Excerpt from SFist article
By Joe Kukura | Read the full story here.
Parents said they would sue over July’s draconian mass arrest of 117 people (83 of them minors) during this year’s Dolores Hill Bomb skateboarding meetup, and that lawsuit against the SFPD has now arrived.
SFist readers know that the annual guerrilla skateboarding event Dolores Hill Bomb will often get a little rowdy, but this past July’s event saw the mass arrest of 83 minors in addition to 32 people ages 18 and older. And yes, a Muni car was tagged, and one officer suffered a cut on the forehead. But it sure seemed heavy-handed that SFPD arrested 83 kids, some of whom they allegedly injured, over a matter where DA Brooke Jenkins dropped pretty much all of the charges anyway.

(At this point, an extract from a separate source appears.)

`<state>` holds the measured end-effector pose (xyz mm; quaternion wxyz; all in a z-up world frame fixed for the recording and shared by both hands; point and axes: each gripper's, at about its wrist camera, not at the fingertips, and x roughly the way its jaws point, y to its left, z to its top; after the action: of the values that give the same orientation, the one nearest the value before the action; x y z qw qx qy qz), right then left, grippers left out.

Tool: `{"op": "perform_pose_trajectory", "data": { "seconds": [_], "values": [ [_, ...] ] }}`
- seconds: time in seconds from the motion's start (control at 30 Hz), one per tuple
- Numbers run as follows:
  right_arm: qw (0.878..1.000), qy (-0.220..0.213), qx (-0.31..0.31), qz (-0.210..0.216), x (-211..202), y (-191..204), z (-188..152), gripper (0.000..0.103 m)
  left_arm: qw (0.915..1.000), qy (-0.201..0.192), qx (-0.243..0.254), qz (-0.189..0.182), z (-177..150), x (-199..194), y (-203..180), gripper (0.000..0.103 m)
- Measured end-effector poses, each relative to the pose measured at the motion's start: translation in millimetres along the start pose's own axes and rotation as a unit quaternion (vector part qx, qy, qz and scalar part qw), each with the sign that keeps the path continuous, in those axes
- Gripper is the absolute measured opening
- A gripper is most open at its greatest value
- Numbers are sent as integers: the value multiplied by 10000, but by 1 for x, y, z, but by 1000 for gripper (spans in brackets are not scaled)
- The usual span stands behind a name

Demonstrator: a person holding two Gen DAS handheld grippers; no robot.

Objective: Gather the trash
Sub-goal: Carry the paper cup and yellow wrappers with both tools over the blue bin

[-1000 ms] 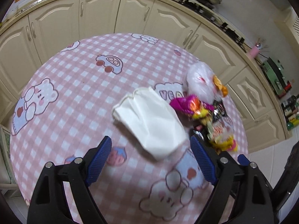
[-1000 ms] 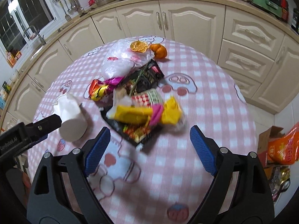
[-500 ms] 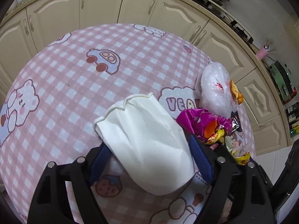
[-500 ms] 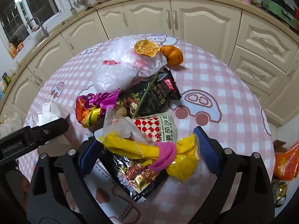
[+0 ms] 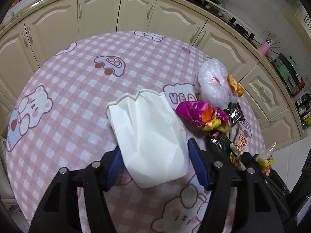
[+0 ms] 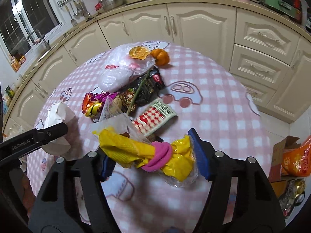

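Left gripper (image 5: 153, 165): we see its jaws closing around the white paper bag (image 5: 149, 136); the blue pads flank the bag's lower end, but the bag covers the left pad's inner face, so we cannot tell whether they press on it yet.
White paper bag: lies on the pink checked tablecloth (image 5: 77, 97), open crinkled mouth pointing away from us; its underside is hidden.
Magenta wrapper (image 5: 200, 112): just right of the bag, crumpled with orange and yellow foil.
Clear plastic bag (image 5: 213, 85): behind the wrapper; orange peel (image 5: 233, 83) peeks out beyond it, mostly hidden.
Dark snack packets (image 5: 223, 141): partly cut off by the left gripper's right finger; print unreadable.
Right gripper (image 6: 151, 159): jaws closing on the yellow wrapper (image 6: 126, 149) knotted with a pink band (image 6: 161, 155); the left pad is mostly hidden under it, contact unclear.
Red checked packet (image 6: 155, 118): beyond the yellow wrapper, blurred.
Cardboard box (image 6: 281, 149): on the floor at far right, cut off.
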<state>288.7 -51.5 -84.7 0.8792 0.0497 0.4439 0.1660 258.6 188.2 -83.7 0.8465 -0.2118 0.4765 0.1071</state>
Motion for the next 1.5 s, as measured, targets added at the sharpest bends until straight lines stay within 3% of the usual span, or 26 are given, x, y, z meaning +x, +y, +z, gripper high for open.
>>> {"op": "perform_pose_trajectory", "data": {
  "seconds": [0.4,0.8,1.13,1.5],
  "values": [
    [9995,-157,276,-72,-41,-22,-32,67,9978,-31,653,-108,-46,-38,-27,63],
    [9950,-365,879,-319,-87,-77,-72,67,9879,120,1460,-518,-96,-55,-97,64],
    [9811,-536,1725,-698,-126,-157,-114,67,9681,367,2341,-814,-145,-52,-182,64],
    [9522,-605,2791,-1087,-155,-247,-166,67,9437,698,3106,-897,-187,-26,-271,64]
  ]
}}
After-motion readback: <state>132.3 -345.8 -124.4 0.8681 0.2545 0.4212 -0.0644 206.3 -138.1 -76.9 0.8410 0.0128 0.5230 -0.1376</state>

Some of the kids’ angry parents vowed to sue, and this has now come to pass. Mission Local reports that four of the arrested youngsters are named as the plaintiffs in a class action lawsuit over the Dolores Hill Bomb arrests, in a suit brought by the Partnership for Civil Justice Fund (PCJF).

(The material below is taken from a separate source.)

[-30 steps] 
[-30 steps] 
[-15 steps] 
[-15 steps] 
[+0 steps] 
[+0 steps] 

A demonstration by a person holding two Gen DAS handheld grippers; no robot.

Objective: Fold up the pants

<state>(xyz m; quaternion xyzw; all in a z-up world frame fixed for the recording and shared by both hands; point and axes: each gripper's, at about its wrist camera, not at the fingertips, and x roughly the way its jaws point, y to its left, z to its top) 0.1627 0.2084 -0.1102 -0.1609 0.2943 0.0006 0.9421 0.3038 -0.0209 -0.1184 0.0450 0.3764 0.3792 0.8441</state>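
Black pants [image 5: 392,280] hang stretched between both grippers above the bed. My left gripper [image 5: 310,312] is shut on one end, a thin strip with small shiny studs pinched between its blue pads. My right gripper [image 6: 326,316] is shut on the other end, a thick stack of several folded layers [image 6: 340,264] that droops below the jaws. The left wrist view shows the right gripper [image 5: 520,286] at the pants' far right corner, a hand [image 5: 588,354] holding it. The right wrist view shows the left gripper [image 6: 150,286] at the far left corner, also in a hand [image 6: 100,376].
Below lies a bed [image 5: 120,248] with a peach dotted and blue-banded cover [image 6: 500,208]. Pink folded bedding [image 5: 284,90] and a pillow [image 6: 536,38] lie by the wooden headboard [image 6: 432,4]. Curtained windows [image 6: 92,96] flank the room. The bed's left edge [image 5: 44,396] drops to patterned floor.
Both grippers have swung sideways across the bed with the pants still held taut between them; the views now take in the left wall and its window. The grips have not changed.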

“These arrests and police conduct were unlawful and violated the youths’ constitutional rights,” Oakland-based PCJF senior counsel Rachel Lederman said in a Tuesday announcement. “Children and young adults were arrested, traumatized, and held for hours under inhumane conditions for merely participating in or happening to be near the youth skateboard event. They were kept waiting in the cold until the wee hours purely as an illegal dragnet to collect identifying information in a desperate attempt to justify the mass arrest.”
The full text of the 23-page lawsuit details how each of the four young plaintiffs was making seemingly innocent attempts to get home, but were swept up and detained by SFPD. And the lawsuit’s description of these children’s hours-long detention paints a disturbing picture of SFPD.
“Hours went by and Plaintiffs and other arrestees needed to urinate. Children implored the officers to allow them access to bathrooms but their requests were denied,” the lawsuit states. “Eventually, a sympathetic neighbor tossed a bucket down from her window. Some of the kids were able to urinate in the bucket or on the street. Others were forced to urinate in their pants, causing them shame, humiliation and embarrassment, and compounding their cold and discomfort.”